Starke Schulsozialarbeit soll Schaumburger Ausbildungsplatzgarantie nachhaltig unterstützen

Freitag, 2 September, 2016

Mit einer Verstärkung der Schulsozialarbeit an den Oberschulen des Landkreises will die CDU-Kreistagsfraktion das Pilotprojekt „Schaumburger Ausbildungsplatzgarantie“ nachhaltig unterstützen. „Es ist unser vorrangiges kommunalpolitisches Ziel der nächsten Jahre, allen Schülerinnen und Schülern, die einen qualifizierten Schulabschluss erreichen, den Einstieg in das Berufsleben zu sichern“, erklärte CDU-Fraktionsvorsitzender Gunter Feuerbach. Von daher unterstütze die Fraktion das Pilotprojekt des Landkreises mit der Stadthäger Oberschule und auch einen Antrag der SPD-Kreistagsfraktion, die Schulsozialarbeiter an den Oberschulen zusätzlich zu den in Aussicht gestellten Landesstellen weiter zu beschäftigen.

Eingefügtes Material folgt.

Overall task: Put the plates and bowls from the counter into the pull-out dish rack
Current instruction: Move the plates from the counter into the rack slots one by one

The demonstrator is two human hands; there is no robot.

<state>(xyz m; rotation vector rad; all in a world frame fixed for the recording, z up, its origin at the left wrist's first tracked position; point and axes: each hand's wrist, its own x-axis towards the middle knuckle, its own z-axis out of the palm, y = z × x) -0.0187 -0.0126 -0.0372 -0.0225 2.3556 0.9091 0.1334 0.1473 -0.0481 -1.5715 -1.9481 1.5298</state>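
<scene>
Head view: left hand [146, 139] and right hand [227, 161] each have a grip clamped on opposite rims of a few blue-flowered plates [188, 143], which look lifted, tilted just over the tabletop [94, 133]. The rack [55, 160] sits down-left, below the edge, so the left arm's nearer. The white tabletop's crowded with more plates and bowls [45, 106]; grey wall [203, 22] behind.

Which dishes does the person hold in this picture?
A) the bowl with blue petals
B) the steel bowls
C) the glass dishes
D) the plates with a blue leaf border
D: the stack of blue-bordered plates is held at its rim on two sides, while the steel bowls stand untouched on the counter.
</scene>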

Kritisch sieht die CDU-Fraktion die Einstellungspraxis des Landes, Schulsozialarbeiter im Landesdienst mit einer niedrigen Eingangsstufe einzustellen. „Dies führt in der Praxis zu Problemen bei der Übernahme von Sozialpädagogen, die bisher im Hauptschulprofilierungsprogramm auf Stellen des Landkreises geführt wurden und zu deutlichen Einbußen in der Bezahlung der Betroffenen“, erläuterte CDU-Kreistagsabgeordneter Thorsten Kretzer aus Rinteln. Selbst wenn die Landesschulbehörde die Anregung des Landkreises umsetze und die Erfahrungsstufen und damit die Dienstjahre in der Arbeit vor Ort übernehme, würden die Schulsozialarbeiter weniger als beim Landkreis verdienen. Die CDU befürchte daher eine nicht gewollte Personalfluktuation und in der Folge Probleme in der Nachbesetzung. „Für uns steht schulpolitisch die Qualität der pädagogischen Arbeit in unseren hervorragend ausgestatteten Schulen aller Schulformen an erster Stelle“, verdeutlichte Heiko Tadge als schulpolitischer Sprecher die Situation.

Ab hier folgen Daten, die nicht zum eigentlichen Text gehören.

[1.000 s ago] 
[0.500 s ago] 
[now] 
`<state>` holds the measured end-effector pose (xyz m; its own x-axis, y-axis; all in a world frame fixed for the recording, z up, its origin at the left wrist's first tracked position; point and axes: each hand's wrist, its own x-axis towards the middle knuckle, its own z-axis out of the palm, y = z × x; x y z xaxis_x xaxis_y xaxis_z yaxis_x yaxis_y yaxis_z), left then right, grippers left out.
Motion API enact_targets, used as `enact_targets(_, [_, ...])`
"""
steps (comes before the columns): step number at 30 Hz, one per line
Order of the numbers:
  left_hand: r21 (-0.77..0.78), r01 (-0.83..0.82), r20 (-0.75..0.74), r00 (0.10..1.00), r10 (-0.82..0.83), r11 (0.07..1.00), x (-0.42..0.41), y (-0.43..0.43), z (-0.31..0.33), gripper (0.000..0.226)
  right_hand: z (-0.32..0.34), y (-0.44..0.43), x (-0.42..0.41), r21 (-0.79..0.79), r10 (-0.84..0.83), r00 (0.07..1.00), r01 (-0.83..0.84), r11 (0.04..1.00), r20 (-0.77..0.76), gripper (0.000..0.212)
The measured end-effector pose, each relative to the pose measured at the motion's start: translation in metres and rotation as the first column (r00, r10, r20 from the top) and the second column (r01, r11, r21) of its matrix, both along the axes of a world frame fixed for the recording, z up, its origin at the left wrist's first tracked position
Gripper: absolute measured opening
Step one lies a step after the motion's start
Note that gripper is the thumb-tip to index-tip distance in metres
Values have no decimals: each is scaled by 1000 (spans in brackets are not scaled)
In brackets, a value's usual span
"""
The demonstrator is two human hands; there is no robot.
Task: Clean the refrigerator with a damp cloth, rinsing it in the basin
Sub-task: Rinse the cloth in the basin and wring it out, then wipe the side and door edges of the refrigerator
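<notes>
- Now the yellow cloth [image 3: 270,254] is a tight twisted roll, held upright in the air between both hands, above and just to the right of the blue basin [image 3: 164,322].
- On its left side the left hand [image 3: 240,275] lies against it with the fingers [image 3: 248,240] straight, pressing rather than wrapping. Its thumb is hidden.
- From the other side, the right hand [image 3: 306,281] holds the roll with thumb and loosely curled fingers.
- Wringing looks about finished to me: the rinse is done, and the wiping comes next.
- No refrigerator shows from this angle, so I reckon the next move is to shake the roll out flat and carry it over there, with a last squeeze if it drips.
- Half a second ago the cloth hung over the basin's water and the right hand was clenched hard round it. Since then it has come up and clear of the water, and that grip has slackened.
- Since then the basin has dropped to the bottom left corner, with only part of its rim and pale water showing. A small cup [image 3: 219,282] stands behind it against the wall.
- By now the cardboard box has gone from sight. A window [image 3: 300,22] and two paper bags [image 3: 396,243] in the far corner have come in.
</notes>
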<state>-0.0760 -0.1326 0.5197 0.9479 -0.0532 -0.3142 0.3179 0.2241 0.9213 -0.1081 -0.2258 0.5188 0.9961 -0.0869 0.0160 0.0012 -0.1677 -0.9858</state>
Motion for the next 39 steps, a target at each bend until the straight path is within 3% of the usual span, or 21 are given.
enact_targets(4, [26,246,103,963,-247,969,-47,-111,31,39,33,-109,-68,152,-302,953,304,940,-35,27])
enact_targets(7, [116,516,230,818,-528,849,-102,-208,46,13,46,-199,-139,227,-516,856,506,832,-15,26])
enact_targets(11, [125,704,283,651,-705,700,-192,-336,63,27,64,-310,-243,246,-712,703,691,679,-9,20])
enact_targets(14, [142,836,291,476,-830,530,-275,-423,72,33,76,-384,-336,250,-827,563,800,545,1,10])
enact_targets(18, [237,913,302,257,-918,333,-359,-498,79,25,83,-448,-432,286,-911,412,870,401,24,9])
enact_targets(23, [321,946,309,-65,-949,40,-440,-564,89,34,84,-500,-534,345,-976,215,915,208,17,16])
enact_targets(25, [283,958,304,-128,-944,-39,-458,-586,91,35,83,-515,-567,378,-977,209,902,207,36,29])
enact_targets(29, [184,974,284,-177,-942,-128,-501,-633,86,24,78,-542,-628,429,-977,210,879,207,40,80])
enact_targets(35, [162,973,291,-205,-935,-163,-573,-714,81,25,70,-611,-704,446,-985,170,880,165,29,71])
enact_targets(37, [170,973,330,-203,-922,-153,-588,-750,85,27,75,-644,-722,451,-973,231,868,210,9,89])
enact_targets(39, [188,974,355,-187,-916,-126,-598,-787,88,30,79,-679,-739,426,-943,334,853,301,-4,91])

„Die CDU wird alle zur Verfügung stehenden politischen Möglichkeiten nutzen, um die Arbeit in den Schulen zielgerichtet zu verbessern und nicht abzubauen“, zeigte Klaus-Dieter Drewes die Zielrichtung auf. Um Ungerechtigkeiten zu vermeiden, müsste es zu Vereinbarungen kommen, die den bereits an den Schulen beschäftigten Schulsozialarbeitern eine Besitzstandsregelung garantierten. Dazu seien die heimischen Landtagsabgeordneten aufgefordert.